Levels of Circulating MMCN-151, a Degradation Product of Mimecan, Reflect Pathological Extracellular Matrix Remodeling in Apolipoprotein E Knockout Mice

Abstract

Aim: Arterial extracellular matrix (ECM) remodeling by matrix metalloproteinases (MMPs) is one of the major hallmarks of atherosclerosis. Mimecan, also known as osteoglycin has been implicated in the integrity of the ECM. This study assessed the validity of an enzyme-linked immunosorbent assay (ELISA) developed to measure a specific MMP12-derived fragment of mimecan, MMCN-151, in apolipoprotein-E knockout (ApoE-KO) mice.

Methods and results: A mouse monoclonal antibody raised against MMCN-151 was used to develop a competitive ELISA. The assay was validated using samples from 20 ApoE-KO and 20 wild type [C57 BL/6] male mice fed a normal or high-fat diet (HFD) for up to 20 weeks. The technical reliability of the assay was established with intra-assay variability <2% and inter-assay variability <10%. The lowest limit of quantification of MMCN-151 was 0.5 ng/ml. ApoE-KO mice fed a HFD for 20 weeks had four-fold increased circulating levels of MMCN-151 compared to baseline, whereas MMCN-151 levels in control mice on HFD increased two-fold compared with baseline. After 10 weeks of a HFD, a significant difference in MMCN-151 levels was observed between ApoE-KO and control mice (P = 0.005) and became more significant at 20 weeks (P = 0.002).
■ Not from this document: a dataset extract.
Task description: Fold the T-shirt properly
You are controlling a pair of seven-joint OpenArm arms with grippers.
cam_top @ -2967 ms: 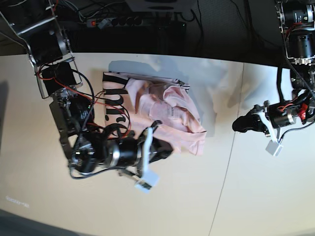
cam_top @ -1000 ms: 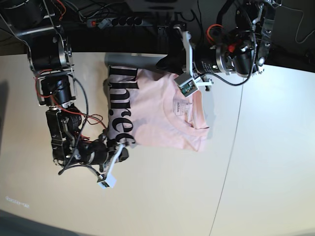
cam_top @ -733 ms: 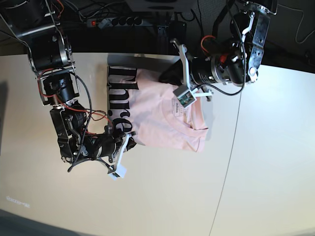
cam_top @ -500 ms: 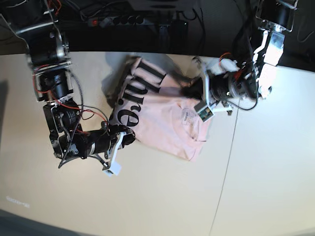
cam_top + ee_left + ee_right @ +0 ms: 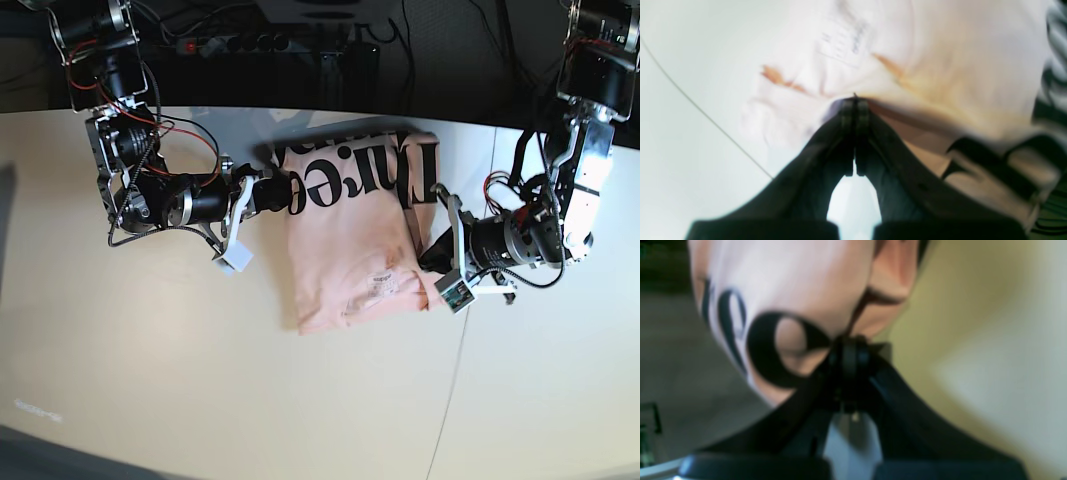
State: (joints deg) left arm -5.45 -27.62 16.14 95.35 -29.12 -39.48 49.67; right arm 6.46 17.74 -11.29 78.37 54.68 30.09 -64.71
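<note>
The pale pink T-shirt (image 5: pixel 350 240) lies bunched in the middle of the table, its black lettering (image 5: pixel 360 165) along the far side and a small white label (image 5: pixel 385 285) near the front. My right gripper (image 5: pixel 283 192), at the shirt's far-left corner, is shut on the fabric; the right wrist view shows its tips (image 5: pixel 848 343) pinching cloth beside a black letter (image 5: pixel 773 350). My left gripper (image 5: pixel 428 258) is shut on the shirt's right edge. In the blurred left wrist view its tips (image 5: pixel 855 100) pinch a pink fold, with the label (image 5: pixel 843 43) beyond.
A power strip (image 5: pixel 270 45) and dark cables run behind the table's back edge. A thin seam (image 5: pixel 465 330) crosses the tabletop right of the shirt. Bare pale tabletop (image 5: pixel 200 380) lies in front.
Both arms swung round with the shirt in their grip. The right gripper went from front-left to far-left, the left gripper from the far side to front-right. The lettering now runs along the far side.
</note>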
Conclusions: The newly developed assay is a reliable detector of MMCN-151 levels which ultimately may be useful indicators of arterial remodeling in patients affected by atherosclerotic disease.
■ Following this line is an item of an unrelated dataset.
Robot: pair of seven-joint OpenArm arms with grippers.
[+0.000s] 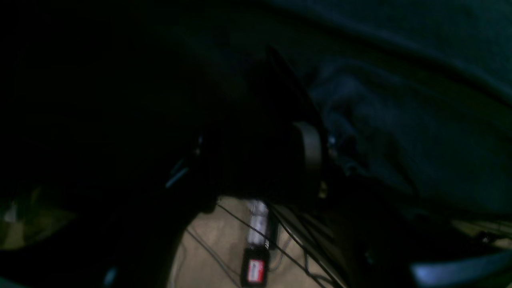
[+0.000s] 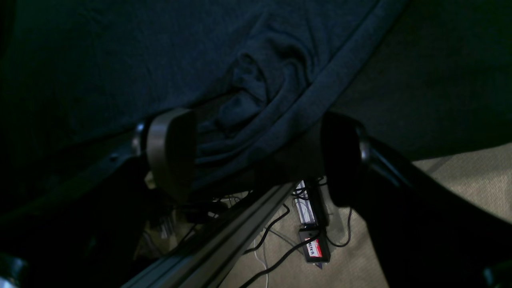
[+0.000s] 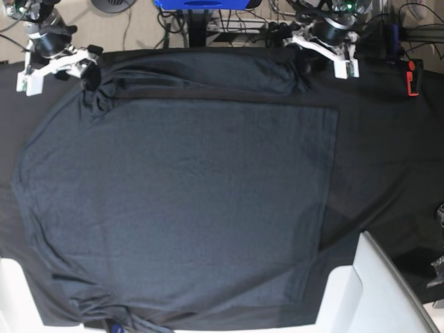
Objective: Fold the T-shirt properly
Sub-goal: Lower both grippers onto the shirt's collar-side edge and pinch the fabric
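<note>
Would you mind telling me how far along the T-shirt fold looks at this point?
Early. One side of the T-shirt already lies folded in, with a straight edge. In hand: the right end effector brackets a bunched hem corner, not yet clamped; the left end effector sits at the other far corner, grip unclear. The remaining folds are left.

We count one T-shirt (image 3: 187,201), spread wide over the one cloth-covered counter (image 3: 388,152). Two arms reach in at the far edge, each ending in one gripper, so two grippers in all: the left gripper (image 3: 326,52) and the right gripper (image 3: 59,62). One red clamp-like item (image 3: 412,78) sits near the counter's far corner beside the left gripper. Two white panels (image 3: 378,291) show at the near corners. On the floor below, one power strip (image 2: 312,236) lies among several dark cables, too tangled for us to count.
</note>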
Keywords: MMCN-151; atherosclerosis; biomarker; extracellular matrix; matrix metalloproteinases; mimecan; proteoglycans.

Figure 1

(A) Example of a 4-parametric fitted standard curve in a competitive ELISA setting with peptide concentrations of 0, 3.125, 6.25, 12.5, 25, 50, 100 and 200 ng/ml. (B) Competitive ELISA test of MMCN-151 antibody reaction towards free peptide, elongated peptide, mimecan cleaved with MMP12 and intact mimecan. The x-axis is representative of the concentrations of free and elongated peptide. Concentrations of samples containing mimecan and mimecan cleaved with MMP12 are 43 ug/ml as the highest concentration followed by 2-fold dilutions of samples.

Figure 2

Plasma levels of MMCN-151 in control (ctrl) and ApoE-KO mice, at baseline (BL), after 10 weeks and after 20 weeks of feeding either standard chow (A) or high fat diet (B), and (C) effect of diet on circulating levels of MMCN-151 neoepitope after 20 weeks of feeding. Notes: *P < 0.05; **P < 0.01; ***P < 0.001.

Figure 3

Cholesterol levels measured in mice plasma at baseline (BL) and after 20 weeks of feeding normal diet (ND) or high fat diet (HFD) in either control mice (ctrl) or in apolipoportein-E knock-out (ApoE-KO) mice.

Figure 4

Linear correlation between (A) plasma cholesterol of control mice fed HFD and their plasma levels of MMCN-151 and (B) plasma cholesterol of ApoE KO mice fed HFD and the levels of MMCN-151.

Figure 5

Linear correlation between plasma levels of MMCN-151 and average pixel intensity (%) corresponding to the total proteoglycan area of each mouse aorta. The average pixel intensity is reflected as the intensity of Alcian blue, which is a standard proteoglycan staining. Alcian blue binds to glycosaminoglycan chains on proteoglycans.